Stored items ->
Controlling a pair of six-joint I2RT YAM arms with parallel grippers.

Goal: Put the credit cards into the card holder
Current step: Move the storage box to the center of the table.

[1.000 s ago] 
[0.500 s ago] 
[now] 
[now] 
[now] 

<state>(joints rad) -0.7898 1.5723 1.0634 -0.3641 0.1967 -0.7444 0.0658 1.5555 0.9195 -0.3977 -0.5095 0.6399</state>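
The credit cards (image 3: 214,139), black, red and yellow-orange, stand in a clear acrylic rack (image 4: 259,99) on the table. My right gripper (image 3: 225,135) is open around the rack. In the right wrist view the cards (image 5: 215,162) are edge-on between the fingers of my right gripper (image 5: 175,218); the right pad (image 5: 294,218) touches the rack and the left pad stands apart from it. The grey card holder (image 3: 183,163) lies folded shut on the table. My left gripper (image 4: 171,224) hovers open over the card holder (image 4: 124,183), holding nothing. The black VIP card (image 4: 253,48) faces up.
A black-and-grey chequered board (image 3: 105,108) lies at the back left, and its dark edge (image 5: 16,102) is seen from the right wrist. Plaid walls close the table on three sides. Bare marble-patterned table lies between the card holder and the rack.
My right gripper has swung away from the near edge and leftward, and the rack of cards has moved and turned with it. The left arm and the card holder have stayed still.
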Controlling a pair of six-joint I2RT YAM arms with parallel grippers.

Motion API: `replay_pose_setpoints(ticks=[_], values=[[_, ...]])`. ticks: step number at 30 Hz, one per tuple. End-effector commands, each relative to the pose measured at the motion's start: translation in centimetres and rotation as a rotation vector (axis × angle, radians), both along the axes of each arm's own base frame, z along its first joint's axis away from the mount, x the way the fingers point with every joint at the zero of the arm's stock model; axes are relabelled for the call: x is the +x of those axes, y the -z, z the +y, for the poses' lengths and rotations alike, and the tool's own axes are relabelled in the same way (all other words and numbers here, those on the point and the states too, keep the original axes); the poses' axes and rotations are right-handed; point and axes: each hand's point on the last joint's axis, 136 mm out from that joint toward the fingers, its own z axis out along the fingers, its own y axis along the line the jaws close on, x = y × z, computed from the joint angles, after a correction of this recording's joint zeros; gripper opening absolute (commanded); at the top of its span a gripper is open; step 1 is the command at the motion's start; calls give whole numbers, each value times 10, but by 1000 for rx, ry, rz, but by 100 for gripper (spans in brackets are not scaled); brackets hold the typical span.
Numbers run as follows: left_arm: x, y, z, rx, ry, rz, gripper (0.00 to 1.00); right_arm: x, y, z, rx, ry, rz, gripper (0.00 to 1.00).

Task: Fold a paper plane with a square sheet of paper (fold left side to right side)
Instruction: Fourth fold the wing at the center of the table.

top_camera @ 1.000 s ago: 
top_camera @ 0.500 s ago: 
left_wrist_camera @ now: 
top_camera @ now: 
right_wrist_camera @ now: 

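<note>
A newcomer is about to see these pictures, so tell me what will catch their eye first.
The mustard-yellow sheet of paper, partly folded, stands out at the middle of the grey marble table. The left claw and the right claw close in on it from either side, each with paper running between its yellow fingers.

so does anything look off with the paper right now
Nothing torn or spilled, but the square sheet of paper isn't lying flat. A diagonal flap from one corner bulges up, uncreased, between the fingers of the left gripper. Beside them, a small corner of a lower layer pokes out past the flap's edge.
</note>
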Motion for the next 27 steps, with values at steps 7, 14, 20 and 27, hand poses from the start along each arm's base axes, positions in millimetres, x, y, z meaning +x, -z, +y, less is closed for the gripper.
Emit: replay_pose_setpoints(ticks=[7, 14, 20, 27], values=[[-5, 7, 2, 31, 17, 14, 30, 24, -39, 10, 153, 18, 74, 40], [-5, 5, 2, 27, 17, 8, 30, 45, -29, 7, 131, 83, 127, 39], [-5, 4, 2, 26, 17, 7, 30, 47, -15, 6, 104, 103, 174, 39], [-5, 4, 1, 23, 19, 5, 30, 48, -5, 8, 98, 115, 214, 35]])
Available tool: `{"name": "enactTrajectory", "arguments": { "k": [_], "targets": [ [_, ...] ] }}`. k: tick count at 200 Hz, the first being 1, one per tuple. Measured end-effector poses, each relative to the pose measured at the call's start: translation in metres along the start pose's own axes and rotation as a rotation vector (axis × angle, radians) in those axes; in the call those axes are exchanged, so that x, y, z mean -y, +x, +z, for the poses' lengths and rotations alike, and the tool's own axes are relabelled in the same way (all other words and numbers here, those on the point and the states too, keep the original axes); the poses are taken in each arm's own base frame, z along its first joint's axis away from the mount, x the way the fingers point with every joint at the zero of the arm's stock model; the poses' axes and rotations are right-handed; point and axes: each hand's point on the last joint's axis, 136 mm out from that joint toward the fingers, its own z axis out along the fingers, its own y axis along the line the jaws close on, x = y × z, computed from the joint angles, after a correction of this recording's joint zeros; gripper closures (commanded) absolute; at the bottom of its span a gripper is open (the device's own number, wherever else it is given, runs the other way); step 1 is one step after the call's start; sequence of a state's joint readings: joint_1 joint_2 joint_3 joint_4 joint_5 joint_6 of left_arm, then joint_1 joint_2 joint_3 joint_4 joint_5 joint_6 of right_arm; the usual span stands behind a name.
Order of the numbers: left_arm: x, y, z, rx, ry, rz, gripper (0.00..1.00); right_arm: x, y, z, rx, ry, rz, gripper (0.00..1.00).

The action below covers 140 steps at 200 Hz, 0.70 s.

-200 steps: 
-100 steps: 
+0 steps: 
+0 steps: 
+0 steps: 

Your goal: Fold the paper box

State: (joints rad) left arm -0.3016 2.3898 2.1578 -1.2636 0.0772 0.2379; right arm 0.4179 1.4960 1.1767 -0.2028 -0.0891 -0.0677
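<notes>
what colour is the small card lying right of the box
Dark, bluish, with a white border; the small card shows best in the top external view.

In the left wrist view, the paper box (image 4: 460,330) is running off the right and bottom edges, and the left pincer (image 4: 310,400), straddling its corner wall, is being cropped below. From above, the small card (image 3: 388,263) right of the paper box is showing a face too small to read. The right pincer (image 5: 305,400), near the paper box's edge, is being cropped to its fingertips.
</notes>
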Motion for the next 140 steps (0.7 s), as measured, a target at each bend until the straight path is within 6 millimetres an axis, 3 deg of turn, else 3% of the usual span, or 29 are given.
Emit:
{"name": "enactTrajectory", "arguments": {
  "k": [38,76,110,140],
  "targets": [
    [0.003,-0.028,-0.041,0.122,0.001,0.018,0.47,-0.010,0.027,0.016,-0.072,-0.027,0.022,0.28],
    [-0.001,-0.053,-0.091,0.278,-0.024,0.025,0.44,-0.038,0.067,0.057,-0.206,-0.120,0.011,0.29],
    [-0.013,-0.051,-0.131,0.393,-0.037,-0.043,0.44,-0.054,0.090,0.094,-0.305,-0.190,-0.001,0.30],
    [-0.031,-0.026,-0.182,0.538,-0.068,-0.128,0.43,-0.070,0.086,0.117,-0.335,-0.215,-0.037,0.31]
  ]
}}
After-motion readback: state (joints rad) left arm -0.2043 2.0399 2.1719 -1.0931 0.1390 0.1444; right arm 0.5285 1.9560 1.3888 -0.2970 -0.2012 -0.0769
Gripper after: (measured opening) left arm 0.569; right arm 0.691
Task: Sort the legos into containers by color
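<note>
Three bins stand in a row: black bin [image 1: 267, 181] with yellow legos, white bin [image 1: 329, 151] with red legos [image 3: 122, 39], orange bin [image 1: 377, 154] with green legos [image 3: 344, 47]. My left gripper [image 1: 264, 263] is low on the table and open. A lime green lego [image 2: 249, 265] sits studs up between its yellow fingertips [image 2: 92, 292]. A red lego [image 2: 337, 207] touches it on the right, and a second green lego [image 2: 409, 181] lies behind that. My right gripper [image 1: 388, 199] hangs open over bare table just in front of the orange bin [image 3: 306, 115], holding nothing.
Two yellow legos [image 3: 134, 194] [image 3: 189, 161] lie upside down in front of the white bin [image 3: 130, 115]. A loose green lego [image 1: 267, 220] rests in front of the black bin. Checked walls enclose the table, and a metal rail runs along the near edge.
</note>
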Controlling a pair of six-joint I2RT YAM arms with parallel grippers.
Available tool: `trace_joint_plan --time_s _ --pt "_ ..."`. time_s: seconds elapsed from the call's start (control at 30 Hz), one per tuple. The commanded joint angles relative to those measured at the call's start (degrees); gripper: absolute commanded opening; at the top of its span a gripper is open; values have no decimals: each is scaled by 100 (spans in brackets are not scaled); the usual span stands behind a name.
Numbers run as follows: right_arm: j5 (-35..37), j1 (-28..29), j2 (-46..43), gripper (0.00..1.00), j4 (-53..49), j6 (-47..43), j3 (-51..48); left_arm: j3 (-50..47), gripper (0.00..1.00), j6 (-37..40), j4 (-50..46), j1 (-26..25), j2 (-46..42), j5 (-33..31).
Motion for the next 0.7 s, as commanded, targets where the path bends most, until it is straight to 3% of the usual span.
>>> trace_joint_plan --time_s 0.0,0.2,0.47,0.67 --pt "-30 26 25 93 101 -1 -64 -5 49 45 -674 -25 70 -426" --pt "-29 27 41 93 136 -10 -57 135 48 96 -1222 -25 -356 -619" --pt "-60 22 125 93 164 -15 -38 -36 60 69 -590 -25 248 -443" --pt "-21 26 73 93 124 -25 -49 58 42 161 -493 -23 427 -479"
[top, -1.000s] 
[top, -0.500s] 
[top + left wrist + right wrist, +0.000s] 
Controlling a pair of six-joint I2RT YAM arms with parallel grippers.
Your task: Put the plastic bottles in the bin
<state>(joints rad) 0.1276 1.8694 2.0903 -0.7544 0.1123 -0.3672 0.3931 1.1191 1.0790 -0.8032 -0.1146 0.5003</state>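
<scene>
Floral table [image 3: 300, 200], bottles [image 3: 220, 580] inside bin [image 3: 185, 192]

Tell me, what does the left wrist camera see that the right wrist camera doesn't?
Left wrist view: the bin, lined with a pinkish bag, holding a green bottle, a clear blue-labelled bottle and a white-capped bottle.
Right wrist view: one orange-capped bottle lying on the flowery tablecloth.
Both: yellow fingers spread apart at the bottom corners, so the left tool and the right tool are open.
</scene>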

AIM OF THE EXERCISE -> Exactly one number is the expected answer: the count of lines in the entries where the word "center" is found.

WRITTEN RESPONSE -> 2